> **Your task**:
Your answer must be an exact transcription of the data, with every picture omitted.

> **Given material**:
- - - - -
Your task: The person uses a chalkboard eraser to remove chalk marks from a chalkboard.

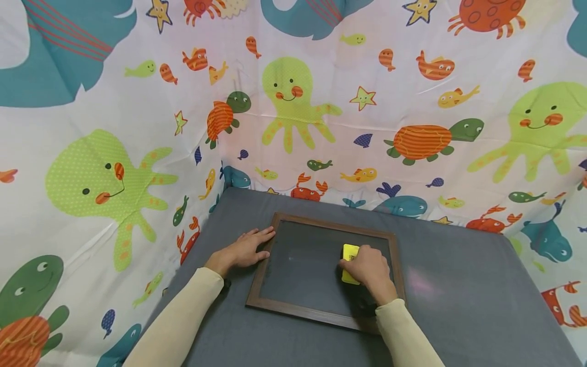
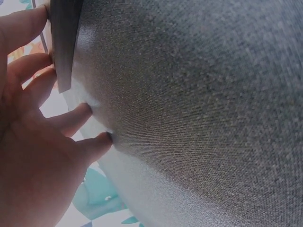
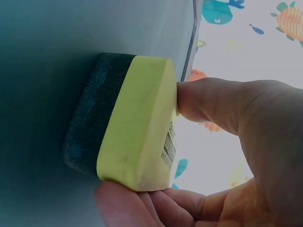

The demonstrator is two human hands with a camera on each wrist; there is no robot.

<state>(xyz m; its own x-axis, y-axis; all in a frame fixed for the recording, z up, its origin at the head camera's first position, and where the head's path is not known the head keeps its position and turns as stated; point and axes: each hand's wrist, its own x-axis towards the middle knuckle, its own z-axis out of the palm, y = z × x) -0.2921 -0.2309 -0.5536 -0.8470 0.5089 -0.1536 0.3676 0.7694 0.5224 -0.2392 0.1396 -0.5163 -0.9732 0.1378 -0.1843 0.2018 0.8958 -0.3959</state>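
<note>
A small blackboard with a brown wooden frame lies flat on grey cloth. My left hand rests at the frame's left side, fingers spread. In the left wrist view, some fingertips touch the frame while two others press into the cloth. Toward the right of the board, my right hand grips a yellow board eraser. Seen from the right wrist, thumb and fingers hold opposite sides of the eraser, its dark felt layer facing the board surface.
The grey-covered table extends to the right of the board. Behind and on the left, a white curtain printed with sea animals hangs along the table's edges.
</note>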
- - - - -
> **Exercise solution**:
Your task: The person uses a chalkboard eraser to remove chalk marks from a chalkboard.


The demonstrator is two human hands with a camera on each wrist; there is no robot.

<state>(xyz m; its own x-axis, y-axis; all in a frame fixed for the recording, z up, its origin at the head camera's first position, and where the head's path is not known the head keeps its position and turns as stated; point and axes: each hand's wrist, its own x-axis towards the middle knuckle, its own z-axis out of the palm, y = z × x) -0.2921 -0.2309 -0.5536 -0.8470 0.5089 -0.1536 0.3676 0.7694 0.5224 -0.2392 0.1396 -0.5163 -0.9732 0.1378 -0.1843 0.2018 0.8958 -0.3959</state>
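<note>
A small blackboard with a brown wooden frame lies flat on grey cloth. My left hand rests at the frame's left side, fingers spread. In the left wrist view, some fingertips touch the frame while two others press into the cloth. Toward the right of the board, my right hand grips a yellow board eraser. Seen from the right wrist, thumb and fingers hold opposite sides of the eraser, its dark felt layer facing the board surface.
The grey-covered table extends to the right of the board. Behind and on the left, a white curtain printed with sea animals hangs along the table's edges.
</note>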

Work on this exercise is complete.